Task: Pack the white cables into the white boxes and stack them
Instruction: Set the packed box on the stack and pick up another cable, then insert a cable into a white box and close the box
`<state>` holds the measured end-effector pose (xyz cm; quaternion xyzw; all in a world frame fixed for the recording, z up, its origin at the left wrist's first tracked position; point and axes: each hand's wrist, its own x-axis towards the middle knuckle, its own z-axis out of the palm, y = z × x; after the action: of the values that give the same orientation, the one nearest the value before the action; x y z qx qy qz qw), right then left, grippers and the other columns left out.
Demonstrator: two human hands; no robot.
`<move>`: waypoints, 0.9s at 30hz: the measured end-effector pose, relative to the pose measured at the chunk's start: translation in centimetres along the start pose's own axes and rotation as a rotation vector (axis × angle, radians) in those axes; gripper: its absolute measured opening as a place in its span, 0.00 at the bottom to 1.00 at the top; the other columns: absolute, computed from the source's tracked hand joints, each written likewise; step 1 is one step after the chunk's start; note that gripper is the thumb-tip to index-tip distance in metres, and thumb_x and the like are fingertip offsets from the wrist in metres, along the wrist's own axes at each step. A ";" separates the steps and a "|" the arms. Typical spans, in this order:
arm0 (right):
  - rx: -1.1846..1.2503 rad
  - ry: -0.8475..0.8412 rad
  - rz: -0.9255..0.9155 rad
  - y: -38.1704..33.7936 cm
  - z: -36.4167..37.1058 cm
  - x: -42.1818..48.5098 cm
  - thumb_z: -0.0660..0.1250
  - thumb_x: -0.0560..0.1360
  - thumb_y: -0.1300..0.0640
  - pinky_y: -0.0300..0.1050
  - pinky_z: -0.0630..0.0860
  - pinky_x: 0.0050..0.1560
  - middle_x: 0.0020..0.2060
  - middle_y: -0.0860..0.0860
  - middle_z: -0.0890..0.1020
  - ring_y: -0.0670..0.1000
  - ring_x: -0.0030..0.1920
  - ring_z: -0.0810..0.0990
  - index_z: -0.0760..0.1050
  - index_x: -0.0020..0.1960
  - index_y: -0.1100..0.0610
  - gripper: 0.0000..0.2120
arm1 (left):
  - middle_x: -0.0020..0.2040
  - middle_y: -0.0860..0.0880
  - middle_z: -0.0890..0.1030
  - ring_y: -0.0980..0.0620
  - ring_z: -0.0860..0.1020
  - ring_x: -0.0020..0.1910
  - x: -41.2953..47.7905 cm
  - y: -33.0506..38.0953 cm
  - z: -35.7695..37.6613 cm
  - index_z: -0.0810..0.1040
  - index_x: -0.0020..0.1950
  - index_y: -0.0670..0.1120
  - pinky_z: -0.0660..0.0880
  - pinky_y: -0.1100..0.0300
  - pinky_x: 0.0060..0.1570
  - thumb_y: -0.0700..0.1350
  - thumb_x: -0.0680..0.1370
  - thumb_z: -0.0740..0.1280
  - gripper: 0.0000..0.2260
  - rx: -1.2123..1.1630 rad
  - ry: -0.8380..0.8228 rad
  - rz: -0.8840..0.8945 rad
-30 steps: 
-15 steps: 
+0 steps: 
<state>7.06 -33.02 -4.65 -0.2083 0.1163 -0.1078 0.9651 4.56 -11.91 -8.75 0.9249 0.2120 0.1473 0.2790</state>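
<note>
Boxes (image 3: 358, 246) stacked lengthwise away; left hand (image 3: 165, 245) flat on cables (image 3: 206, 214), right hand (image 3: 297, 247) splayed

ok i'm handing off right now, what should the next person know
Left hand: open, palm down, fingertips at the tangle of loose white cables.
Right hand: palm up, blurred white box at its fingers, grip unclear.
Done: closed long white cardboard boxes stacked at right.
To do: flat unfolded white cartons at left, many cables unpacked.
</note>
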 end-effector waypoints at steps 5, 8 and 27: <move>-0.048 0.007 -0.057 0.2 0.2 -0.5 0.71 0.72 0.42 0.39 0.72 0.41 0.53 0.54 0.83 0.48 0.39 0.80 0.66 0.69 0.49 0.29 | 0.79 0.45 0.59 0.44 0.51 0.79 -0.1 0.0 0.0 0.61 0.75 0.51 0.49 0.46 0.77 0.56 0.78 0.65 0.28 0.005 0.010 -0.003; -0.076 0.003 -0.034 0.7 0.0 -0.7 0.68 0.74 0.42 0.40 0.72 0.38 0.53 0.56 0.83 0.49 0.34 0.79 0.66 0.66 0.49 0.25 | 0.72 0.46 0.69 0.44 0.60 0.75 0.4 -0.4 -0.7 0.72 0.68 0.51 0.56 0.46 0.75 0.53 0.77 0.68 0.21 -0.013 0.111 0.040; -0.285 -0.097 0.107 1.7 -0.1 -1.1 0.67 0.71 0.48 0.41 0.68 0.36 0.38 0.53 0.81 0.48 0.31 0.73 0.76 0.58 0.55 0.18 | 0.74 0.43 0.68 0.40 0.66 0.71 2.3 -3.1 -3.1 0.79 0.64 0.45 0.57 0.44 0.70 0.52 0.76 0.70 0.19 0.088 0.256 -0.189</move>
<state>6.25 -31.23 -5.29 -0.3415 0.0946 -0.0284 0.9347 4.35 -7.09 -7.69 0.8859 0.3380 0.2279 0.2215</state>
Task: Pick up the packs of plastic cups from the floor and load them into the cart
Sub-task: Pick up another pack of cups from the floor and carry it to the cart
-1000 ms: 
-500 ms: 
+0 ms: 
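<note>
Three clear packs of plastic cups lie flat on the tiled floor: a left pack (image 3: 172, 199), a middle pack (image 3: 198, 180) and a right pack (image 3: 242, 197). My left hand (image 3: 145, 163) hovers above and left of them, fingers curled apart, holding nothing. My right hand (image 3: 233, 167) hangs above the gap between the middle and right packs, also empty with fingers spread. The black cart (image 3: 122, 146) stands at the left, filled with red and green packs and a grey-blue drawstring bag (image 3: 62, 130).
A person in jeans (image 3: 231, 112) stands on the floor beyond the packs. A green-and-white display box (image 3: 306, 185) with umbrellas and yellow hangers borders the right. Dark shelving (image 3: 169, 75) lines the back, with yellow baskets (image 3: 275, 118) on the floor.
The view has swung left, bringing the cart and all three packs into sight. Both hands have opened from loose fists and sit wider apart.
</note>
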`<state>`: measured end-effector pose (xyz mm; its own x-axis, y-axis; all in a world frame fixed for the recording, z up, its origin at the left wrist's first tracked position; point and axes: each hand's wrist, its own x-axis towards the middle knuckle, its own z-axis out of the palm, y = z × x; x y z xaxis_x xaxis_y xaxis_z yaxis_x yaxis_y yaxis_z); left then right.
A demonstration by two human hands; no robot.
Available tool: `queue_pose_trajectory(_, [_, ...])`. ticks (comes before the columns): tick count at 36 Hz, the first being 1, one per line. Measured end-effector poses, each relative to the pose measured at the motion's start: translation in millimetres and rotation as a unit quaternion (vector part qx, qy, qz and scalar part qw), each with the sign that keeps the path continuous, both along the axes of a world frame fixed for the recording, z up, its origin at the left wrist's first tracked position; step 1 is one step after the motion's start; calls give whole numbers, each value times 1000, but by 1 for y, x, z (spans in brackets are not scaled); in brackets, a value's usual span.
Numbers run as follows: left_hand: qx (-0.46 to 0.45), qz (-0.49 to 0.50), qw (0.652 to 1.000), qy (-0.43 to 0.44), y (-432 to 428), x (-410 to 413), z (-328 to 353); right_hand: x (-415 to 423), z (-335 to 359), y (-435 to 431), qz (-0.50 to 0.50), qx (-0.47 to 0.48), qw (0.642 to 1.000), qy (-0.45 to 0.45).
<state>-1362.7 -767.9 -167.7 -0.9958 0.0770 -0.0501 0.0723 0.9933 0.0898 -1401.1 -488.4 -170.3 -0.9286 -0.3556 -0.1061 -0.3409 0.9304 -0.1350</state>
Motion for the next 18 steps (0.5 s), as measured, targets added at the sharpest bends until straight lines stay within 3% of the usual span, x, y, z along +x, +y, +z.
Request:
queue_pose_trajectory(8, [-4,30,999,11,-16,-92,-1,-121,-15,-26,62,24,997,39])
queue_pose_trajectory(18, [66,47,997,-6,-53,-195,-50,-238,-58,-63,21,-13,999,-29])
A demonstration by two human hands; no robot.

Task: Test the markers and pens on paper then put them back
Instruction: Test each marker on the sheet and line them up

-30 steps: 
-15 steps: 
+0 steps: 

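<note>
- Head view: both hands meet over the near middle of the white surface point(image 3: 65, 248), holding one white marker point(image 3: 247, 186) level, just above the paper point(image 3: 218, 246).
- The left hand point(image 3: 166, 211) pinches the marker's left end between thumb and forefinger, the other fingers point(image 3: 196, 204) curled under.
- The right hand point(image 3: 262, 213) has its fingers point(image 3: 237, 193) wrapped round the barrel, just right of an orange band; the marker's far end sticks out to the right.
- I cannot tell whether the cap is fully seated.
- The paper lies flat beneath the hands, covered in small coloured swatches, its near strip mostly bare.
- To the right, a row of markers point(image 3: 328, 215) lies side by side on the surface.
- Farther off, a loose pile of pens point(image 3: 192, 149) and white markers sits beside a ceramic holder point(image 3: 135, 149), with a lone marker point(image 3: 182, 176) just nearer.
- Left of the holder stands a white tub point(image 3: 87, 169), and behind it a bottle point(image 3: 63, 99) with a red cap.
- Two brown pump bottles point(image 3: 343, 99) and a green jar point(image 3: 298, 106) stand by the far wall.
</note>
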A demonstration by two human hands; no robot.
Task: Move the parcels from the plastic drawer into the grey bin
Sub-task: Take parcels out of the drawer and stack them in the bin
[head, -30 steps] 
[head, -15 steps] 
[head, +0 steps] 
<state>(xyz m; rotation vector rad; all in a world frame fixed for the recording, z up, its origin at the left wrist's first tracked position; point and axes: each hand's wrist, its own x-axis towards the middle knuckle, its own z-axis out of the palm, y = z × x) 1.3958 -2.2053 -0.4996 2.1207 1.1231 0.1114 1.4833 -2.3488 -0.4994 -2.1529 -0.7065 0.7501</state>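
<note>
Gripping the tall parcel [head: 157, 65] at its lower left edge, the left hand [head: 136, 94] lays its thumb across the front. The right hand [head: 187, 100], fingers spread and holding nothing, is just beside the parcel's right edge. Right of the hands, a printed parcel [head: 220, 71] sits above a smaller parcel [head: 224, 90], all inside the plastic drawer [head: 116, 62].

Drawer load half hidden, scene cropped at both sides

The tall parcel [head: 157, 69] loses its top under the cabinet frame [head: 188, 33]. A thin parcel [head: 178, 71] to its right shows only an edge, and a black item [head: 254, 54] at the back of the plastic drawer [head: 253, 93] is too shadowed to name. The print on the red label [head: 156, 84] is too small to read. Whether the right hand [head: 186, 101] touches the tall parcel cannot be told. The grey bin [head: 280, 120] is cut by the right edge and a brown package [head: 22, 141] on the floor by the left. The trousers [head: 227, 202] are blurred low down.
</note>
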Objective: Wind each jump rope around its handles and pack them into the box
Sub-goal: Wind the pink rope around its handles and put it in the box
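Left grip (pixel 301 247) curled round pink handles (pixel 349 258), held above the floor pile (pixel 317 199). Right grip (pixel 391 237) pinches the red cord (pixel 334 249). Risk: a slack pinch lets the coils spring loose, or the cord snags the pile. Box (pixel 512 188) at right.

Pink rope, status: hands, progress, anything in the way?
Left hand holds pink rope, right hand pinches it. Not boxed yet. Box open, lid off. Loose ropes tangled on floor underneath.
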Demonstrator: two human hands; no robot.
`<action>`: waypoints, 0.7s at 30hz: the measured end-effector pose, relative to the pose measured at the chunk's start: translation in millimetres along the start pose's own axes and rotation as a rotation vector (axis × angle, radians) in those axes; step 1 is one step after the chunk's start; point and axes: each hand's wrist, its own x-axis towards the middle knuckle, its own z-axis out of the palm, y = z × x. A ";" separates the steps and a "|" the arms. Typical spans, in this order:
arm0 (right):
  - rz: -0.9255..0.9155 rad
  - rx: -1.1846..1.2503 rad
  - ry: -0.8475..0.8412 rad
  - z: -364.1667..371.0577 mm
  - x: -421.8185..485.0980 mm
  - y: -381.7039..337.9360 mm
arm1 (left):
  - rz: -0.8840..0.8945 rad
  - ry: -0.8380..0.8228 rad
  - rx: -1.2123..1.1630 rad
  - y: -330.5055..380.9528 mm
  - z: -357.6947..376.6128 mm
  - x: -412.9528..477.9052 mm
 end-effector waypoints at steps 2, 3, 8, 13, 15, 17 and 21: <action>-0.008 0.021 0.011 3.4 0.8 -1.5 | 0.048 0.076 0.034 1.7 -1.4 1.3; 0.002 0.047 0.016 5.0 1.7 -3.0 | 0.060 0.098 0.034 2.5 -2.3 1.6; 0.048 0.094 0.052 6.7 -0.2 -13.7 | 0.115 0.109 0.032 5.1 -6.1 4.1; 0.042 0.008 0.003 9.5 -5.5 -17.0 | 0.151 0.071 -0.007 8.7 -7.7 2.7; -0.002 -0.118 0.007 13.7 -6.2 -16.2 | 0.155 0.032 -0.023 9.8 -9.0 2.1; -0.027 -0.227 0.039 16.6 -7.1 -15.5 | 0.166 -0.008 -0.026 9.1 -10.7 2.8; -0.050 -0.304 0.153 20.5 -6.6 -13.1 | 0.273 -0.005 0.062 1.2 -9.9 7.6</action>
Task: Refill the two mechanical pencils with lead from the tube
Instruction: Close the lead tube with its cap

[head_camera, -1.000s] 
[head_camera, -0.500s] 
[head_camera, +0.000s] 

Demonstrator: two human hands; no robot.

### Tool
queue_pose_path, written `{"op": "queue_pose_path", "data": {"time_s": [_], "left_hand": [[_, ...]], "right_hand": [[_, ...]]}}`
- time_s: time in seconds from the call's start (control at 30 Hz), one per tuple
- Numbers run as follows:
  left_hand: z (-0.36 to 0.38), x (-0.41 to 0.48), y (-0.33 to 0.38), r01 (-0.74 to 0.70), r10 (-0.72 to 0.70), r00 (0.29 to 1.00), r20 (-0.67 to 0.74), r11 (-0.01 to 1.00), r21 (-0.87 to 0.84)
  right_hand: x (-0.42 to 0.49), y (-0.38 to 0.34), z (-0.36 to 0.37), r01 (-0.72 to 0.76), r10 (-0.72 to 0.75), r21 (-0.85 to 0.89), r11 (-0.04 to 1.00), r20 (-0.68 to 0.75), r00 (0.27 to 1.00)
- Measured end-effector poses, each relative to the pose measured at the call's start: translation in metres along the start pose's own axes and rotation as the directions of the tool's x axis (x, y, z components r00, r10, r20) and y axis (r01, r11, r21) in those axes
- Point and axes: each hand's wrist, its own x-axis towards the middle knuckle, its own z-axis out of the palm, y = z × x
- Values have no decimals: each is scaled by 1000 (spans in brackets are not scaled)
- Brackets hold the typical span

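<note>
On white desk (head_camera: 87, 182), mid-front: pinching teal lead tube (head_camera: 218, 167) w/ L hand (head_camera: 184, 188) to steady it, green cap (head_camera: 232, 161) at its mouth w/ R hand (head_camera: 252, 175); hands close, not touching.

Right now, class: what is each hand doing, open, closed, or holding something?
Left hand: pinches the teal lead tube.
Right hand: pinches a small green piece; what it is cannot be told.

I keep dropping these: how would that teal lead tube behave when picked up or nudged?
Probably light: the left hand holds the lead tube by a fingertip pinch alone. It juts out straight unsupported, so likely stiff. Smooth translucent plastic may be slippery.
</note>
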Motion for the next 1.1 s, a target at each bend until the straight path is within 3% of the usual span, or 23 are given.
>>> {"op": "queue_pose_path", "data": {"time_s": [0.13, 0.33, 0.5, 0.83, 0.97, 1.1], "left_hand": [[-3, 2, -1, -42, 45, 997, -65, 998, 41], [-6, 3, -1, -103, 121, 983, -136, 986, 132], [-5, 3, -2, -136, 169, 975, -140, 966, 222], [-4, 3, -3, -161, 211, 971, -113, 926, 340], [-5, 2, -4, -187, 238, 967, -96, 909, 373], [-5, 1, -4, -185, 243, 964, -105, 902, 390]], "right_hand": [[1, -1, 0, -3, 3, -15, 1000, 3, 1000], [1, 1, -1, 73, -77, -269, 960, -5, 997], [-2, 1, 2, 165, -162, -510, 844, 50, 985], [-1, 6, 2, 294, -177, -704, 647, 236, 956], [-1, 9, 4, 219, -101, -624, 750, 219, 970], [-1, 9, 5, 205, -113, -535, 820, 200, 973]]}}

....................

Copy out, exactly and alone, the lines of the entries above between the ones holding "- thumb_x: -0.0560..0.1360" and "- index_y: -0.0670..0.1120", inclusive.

=== Exercise answer ===
  - thumb_x: -0.0560..0.1360
  - thumb_y: -0.1300..0.0640
  - pinky_y: -0.0300..0.1050
  - pinky_z: -0.0630..0.0860
  - pinky_x: 0.0050..0.1560
  - middle_x: 0.0020..0.2060
  - middle_y: -0.0860..0.0860
  - middle_z: -0.0890..0.1020
  - ring_y: -0.0670..0.1000
  - ring_x: -0.0030..0.1920
  - ring_z: -0.0810..0.0990
  - index_z: -0.0760..0.1050
  - index_x: -0.0020..0.1960
  - index_y: -0.1100..0.0610
  - gripper: 0.0000..0.2120
arm1 (left):
  - middle_x: -0.0020..0.2040
  - middle_y: -0.0860..0.0880
  - middle_z: -0.0890..0.1030
  - ring_y: -0.0980..0.0620
  - ring_z: -0.0860..0.1020
  - ring_x: -0.0020..0.1910
  - x: -41.2953..47.7905 cm
  - y: -33.0506..38.0953 cm
  - z: -35.7695..37.6613 cm
  - index_z: -0.0810..0.1040
  - index_x: -0.0020..0.1950
  - index_y: -0.0670..0.1120

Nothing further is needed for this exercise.